Okul çocukları her yıl yeni gereçler alarak okula başlar. Bize de okul yılı başında yeni gereçler alınırdı, ama evde yapılabilecek hiç birşey dışardan satın alınmazdı. Örneğin, eğer geçen yıldan kalmış pergel, gönye, beslenme çantası, okul çantası, atlas, vs. kullanılabilecek durumdaysa asla yeniden alınmaz eskiler kullanılırdı. Yeni ayakkabı alınırdı ama gerek var mı yok mu diye iyice test ediliridi. Eğer ayağım büyümemişse botlarım ve çizmelerim elden geçirilip tamir edildikten sonra tekrar kullanılırdı. Küçülmüş mantolarım küçük kız kardeşime giydirilirdi. Herkes bilir bunu, değil mi?

Bu linke de TIKLA! Yiyecek israf etmeyelim!

Annem ve babam sürekli geridönüşüm, azaltma, tamir ve tekrar kullanma fikirleri üretirlerdi. Bunlardan biri babamın eskimiş kravatlarının bizim okul çantamızda yeniden hayat bulmasıydı.
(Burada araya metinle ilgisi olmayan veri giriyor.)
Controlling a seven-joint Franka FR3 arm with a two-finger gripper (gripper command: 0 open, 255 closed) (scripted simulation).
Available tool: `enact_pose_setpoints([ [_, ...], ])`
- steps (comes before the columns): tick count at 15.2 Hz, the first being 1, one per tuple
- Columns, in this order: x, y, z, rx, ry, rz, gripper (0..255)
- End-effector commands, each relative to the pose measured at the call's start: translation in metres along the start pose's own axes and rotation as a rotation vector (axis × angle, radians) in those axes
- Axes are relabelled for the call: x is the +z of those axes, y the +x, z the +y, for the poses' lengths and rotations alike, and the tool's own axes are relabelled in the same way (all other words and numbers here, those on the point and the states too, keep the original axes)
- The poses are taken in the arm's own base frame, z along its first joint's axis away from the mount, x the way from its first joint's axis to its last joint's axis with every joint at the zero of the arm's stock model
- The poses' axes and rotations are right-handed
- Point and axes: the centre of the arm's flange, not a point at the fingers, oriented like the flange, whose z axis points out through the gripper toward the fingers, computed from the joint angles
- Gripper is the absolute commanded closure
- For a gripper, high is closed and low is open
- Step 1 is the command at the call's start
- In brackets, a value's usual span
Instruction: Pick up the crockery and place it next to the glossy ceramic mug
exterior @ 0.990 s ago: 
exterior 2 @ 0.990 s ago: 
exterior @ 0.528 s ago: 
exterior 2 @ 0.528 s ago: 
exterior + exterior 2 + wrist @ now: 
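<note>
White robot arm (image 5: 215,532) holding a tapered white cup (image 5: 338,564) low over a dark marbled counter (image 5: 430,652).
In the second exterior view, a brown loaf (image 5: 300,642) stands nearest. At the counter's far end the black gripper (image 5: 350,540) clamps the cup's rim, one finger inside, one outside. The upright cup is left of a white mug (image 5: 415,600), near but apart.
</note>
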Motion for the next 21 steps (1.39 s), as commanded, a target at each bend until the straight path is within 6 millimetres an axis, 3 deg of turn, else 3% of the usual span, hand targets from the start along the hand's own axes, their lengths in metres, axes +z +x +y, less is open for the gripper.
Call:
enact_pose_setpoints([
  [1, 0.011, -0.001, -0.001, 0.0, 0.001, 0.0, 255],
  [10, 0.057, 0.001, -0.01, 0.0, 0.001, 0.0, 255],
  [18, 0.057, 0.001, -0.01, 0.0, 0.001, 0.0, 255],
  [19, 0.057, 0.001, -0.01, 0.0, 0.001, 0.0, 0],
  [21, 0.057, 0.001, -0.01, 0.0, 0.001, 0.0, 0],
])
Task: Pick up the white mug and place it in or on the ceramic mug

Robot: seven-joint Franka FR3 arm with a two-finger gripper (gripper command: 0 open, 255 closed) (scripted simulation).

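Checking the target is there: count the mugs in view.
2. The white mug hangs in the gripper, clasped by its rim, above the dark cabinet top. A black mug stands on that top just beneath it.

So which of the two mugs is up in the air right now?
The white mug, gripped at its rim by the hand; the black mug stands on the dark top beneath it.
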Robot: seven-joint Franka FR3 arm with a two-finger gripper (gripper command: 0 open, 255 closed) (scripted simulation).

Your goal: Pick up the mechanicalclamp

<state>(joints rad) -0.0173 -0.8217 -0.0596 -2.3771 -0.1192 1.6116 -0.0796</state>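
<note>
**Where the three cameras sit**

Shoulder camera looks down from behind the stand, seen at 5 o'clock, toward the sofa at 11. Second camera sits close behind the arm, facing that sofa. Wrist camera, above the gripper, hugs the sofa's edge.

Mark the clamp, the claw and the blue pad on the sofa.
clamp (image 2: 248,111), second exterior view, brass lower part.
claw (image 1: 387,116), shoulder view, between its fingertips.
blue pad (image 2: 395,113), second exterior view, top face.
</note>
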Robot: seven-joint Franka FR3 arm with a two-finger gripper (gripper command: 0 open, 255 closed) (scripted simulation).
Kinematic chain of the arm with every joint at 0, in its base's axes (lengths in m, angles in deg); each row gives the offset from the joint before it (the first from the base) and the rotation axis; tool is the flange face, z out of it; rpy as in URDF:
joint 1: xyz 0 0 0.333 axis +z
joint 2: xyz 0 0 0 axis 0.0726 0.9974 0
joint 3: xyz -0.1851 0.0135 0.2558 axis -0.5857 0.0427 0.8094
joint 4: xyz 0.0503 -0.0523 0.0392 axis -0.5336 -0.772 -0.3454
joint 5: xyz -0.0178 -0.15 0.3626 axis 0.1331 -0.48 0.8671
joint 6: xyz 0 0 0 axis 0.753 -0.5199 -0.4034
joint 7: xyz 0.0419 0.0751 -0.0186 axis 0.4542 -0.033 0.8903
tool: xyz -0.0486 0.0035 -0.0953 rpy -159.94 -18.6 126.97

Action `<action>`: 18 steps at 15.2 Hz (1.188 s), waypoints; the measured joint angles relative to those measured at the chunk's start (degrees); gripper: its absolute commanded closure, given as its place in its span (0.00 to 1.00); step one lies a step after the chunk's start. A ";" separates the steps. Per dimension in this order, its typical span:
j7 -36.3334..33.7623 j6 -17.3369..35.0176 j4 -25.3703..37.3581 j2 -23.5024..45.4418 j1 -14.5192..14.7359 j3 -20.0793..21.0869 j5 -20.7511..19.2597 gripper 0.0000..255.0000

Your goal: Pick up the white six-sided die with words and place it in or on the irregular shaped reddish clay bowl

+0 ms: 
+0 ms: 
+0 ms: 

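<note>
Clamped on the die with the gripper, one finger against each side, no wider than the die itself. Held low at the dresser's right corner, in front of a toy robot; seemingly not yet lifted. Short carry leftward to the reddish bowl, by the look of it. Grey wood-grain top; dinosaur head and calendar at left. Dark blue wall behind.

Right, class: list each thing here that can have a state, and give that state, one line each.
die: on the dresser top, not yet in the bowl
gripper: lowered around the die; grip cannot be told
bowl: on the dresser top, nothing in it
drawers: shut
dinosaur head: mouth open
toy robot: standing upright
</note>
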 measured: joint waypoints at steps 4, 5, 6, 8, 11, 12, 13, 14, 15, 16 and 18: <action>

Babamın, çoğu modası geçmiş ,dolapta bekleyen, renkli kıravatları ben ve kardeşlerim için birer kalemlik olurdu. Öyle gösterişli ve çizgi dışı kalem kutuları haline dönüşürlerdi  ki birçok arkadaşımız yeni bir ürün zannederek çarşıdan almaya özenirdi. Hatta bazı arkadaşlarıma kıravattan kalemlik bile satmıştım. Ne girişimcilik ruhu ama!  Dikiş dikmeyi bilsem bugün böyle hediyeler yaparak dağıtmak isterdim. Onun yerine yeni yılda, doğum gününde ya da diğer bir özel günde küçük kızlara verilebilecek ucuz ve geridönüşüme girmiş bir armağan fikri paylaşmak istiyorum.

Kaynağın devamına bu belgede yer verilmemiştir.